Твой лучший друг, Панкратов Егор Кузьмич»
— Егор Кузьмич, сударь, — Раздался хриплый голос судьи, — не соблаговолите ли сходить за спиритусом вини?
— Уже выжрали?! — Вырвалось у меня, — Кхм… ужели прикончить изволили остатки влаги живительной? Ведь по самым скромным расчетам, хватить её должно было мало что не до середины Масленицы.
— Ах, сударь вы мой, — Вздохнул Живинский, ворохнувшись тяжко на нарах, — по молодости и недостатку опыта вы брали в расчет исключительно обитателей нашего пансиона. Кхм! Кхе-кхе! А ведь помимо пансионеров, с визитами вежливости навещает нас немалая часть хитровского Олимпа.
— Вы правы, Аркадий Алексеевич, — Склоняю голову, привстав и щёлкая опорками, — не учёл, а ведь должен был! В свое оправдание скажу лишь, что не имею вашего жизненного опыта.
— Дьяволы! — Из-за занавесок высунулась усатая рожа Милюты-Ямпольского, — Кончайте свои экзерсисы словесные! Дай мальцу денег, да и пусть сходит за водовкой!
— Экий вы торопыга, Максим Сергеевич, — Покачал головой судья, да и зарылся куда-то в недра своего нумера.
— А вы знаете, — Растерянно сказал он пару минут спустя, — и нету! Помню же… а! Как же, в долг пораздавал! Замерла сейчас жизнь хитровская, непогода привычному заработку мешает.
Все пансионеры наскребли меньше пяти рублей, што для страждущих откровенно мало. Так только, на понюхать.
— Егор Кузьмичь, голубчик, — Начал было просительно Живинский.
— Ладно, господа хорошие, понял! На свои куплю, но штоб с отдачей!
Обув сапоги и надев шубейку прямо поверх зипуна, я шагнул в метель. Благо, хоть идти-то недалеко!
Аркадий Алексеевич тяжело слез с нар и посеменил в сторону нужного ведра. Сделав свои дела, он зашаркал назад, но остановился у стола, привлечённый письмами.

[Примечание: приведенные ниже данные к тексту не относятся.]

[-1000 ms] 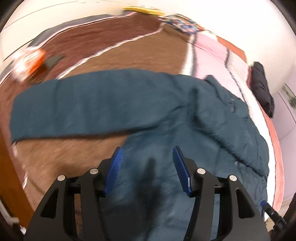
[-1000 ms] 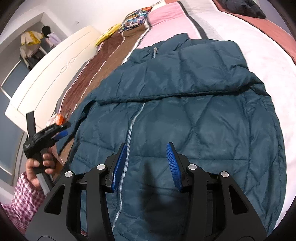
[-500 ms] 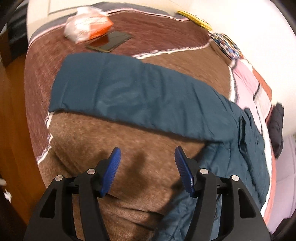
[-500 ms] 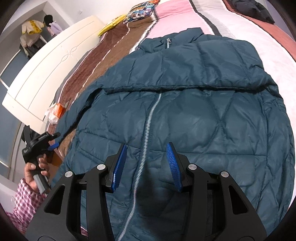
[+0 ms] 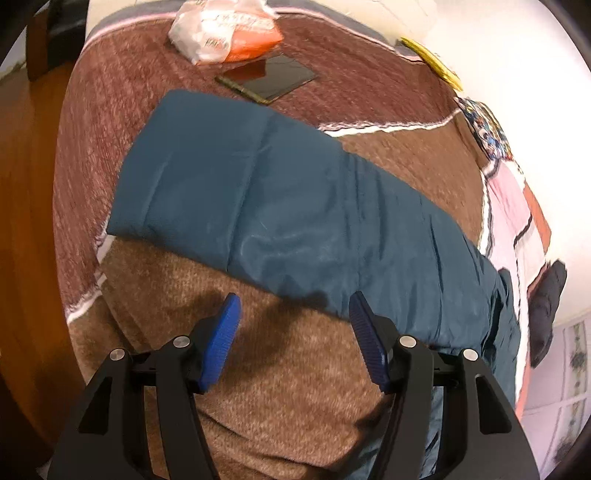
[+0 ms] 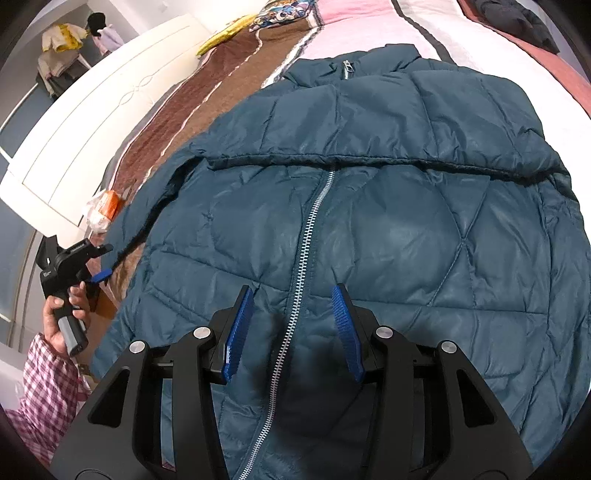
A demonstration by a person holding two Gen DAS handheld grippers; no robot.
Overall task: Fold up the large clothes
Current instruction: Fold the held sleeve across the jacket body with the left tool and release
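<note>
- The right gripper (image 6: 291, 325) hovers low over the front of the teal quilted down jacket (image 6: 388, 229), jaws spread wide and holding nothing, straddling the silver zipper (image 6: 308, 236) that runs up the middle.
- The left gripper (image 5: 293, 334) hangs over the brown blanket (image 5: 288, 398) near the bed's edge, its jaws likewise apart and empty; the near edge of the jacket sleeve (image 5: 266, 206) lies just beyond its fingertips.
- In the right wrist view the left gripper (image 6: 94, 264) shows off to the side of the jacket, held in the person's hand (image 6: 62, 314), with a checked cuff below it.
- Compared with a second ago, the left gripper has swung off the jacket body to the outstretched sleeve, which now fills its view; the right gripper has shifted sideways, so the zipper now sits between its jaws rather than off to one side.
- The jacket lies spread flat on the bed, its hood (image 6: 399, 114) folded down across the chest.
- Beyond the sleeve cuff sit a dark tablet (image 5: 271, 79) and a white-and-orange plastic packet (image 5: 225, 31).
- Farther off, a black garment (image 5: 545, 306) lies on the striped bedding, with a white headboard (image 6: 92, 122) behind.
</note>
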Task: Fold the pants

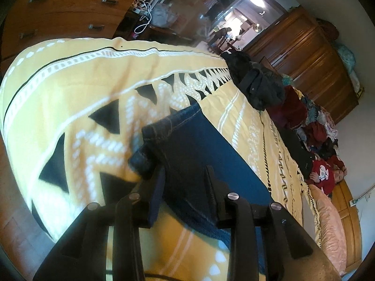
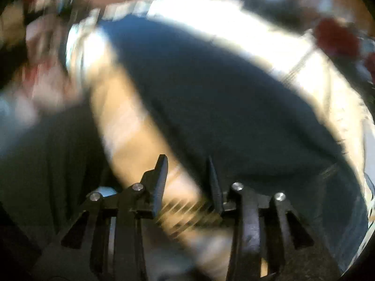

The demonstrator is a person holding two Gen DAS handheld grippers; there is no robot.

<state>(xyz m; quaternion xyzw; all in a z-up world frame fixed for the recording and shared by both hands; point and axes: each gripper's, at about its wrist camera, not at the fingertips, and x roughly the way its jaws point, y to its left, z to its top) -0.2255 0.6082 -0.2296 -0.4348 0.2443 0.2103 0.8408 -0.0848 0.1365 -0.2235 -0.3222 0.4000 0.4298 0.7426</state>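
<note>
Dark blue jeans [image 1: 199, 149] lie on a yellow bedspread [image 1: 77, 89] with white and black patterns. In the left wrist view my left gripper [image 1: 185, 175] is open, its two fingers standing either side of the jeans' hem end, with denim between them. The right wrist view is heavily blurred. It shows the jeans [image 2: 222, 98] as a broad dark shape across the bedspread [image 2: 131, 140]. My right gripper [image 2: 187, 166] is open, over the bedspread just beside the jeans' edge, holding nothing.
A pile of dark clothes [image 1: 257, 82] and more mixed clothing [image 1: 311, 128] lie along the bed's far side. A child in a red top [image 1: 323, 175] lies near a pink pillow [image 1: 328, 229]. Wooden drawers [image 1: 61, 11] and a wardrobe [image 1: 304, 53] surround the bed.
</note>
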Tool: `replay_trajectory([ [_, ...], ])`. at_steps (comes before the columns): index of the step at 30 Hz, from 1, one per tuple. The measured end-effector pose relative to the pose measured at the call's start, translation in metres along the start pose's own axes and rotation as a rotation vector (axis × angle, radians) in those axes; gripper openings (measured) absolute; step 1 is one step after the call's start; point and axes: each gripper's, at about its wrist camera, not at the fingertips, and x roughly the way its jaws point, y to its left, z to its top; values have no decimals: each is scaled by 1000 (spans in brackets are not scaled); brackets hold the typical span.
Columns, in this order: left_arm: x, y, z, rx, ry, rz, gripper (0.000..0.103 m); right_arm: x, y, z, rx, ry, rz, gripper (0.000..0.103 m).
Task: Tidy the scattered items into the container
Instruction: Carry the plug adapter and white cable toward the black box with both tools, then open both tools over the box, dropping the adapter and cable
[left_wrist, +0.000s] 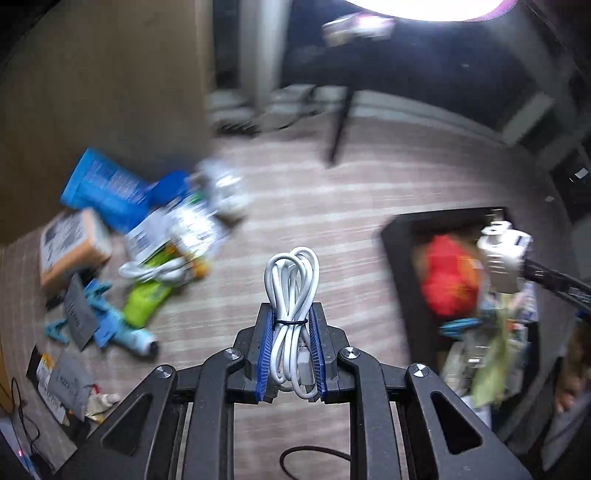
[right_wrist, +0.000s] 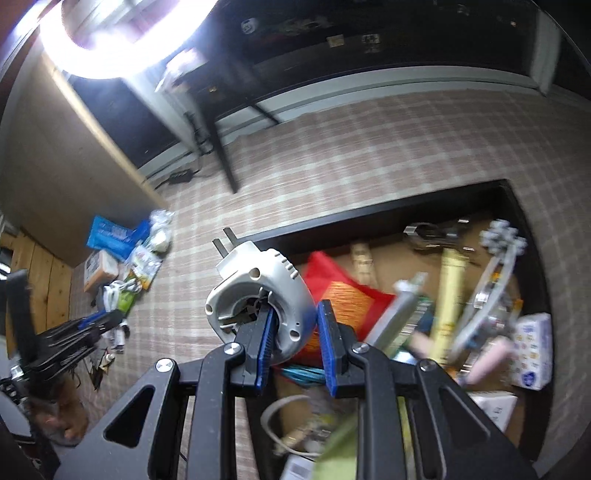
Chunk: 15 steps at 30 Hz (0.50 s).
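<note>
1. Two grippers, both loaded. Left gripper (left_wrist: 291, 325) pinching a coiled white cable (left_wrist: 291, 295) between its blue pads (left_wrist: 266, 350), clear of the checked floor mat (left_wrist: 332, 221).
2. Bundled in long loops, that cable, cinched by a thin dark tie across the middle, loops poking out past the fingertips, a grey plug end tucked low between the pads.
3. Right gripper (right_wrist: 293, 332) clamped on a white plastic plug adapter (right_wrist: 255, 291): rounded shell, open underside showing dark innards, two metal prongs sticking out at the far upper left.
4. Just ahead and to the right of that gripper, the black container (right_wrist: 388, 210), already crowded: red-and-orange pouch (right_wrist: 343, 291), yellow tube, tissue pack, blurred odds and ends.
5. Far out left of the left gripper, the remaining scatter: blue packet (left_wrist: 103, 188), orange box (left_wrist: 74, 247), green tube (left_wrist: 147, 299), another white cable (left_wrist: 151, 271), all smeared by blur.
</note>
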Motion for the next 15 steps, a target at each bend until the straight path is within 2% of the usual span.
replay_trajectory([
  [4,-6,-48,7,76,-12,-60,18,-20,-34,-7,44,-17,-47,23],
  [11,1,-121,1,186,4,-127,18,-50,-88,-21,118,-41,-124,23],
  [13,1,-140,-2,211,12,-181,19,-57,-101,-24,135,-44,-142,23],
  [14,1,-145,-3,218,20,-202,28,-59,-105,-24,141,-45,-150,23],
  [15,2,-150,-3,228,28,-206,54,-61,-108,-25,147,-47,-155,24],
])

— Двести пятьдесят? — Почти беззвучно сказал он, близоруко вчитавшись и приподняв кустистые седые брови, — Однако! Я думал, гораздо меньше. Родным отправляет… дело хорошее, но…
Бывший мировой судья задумался, постукивая пальцами по столу.
— … но ведь и мы ему, можно сказать, как родные!
— Что там? — Хрипло поинтересовался из своего нумера Ермолай Иванович.
— Ничего, ничего! — Спешно отозвался Живинский, — В спину вступило, вот и остановился, пока не отпустит!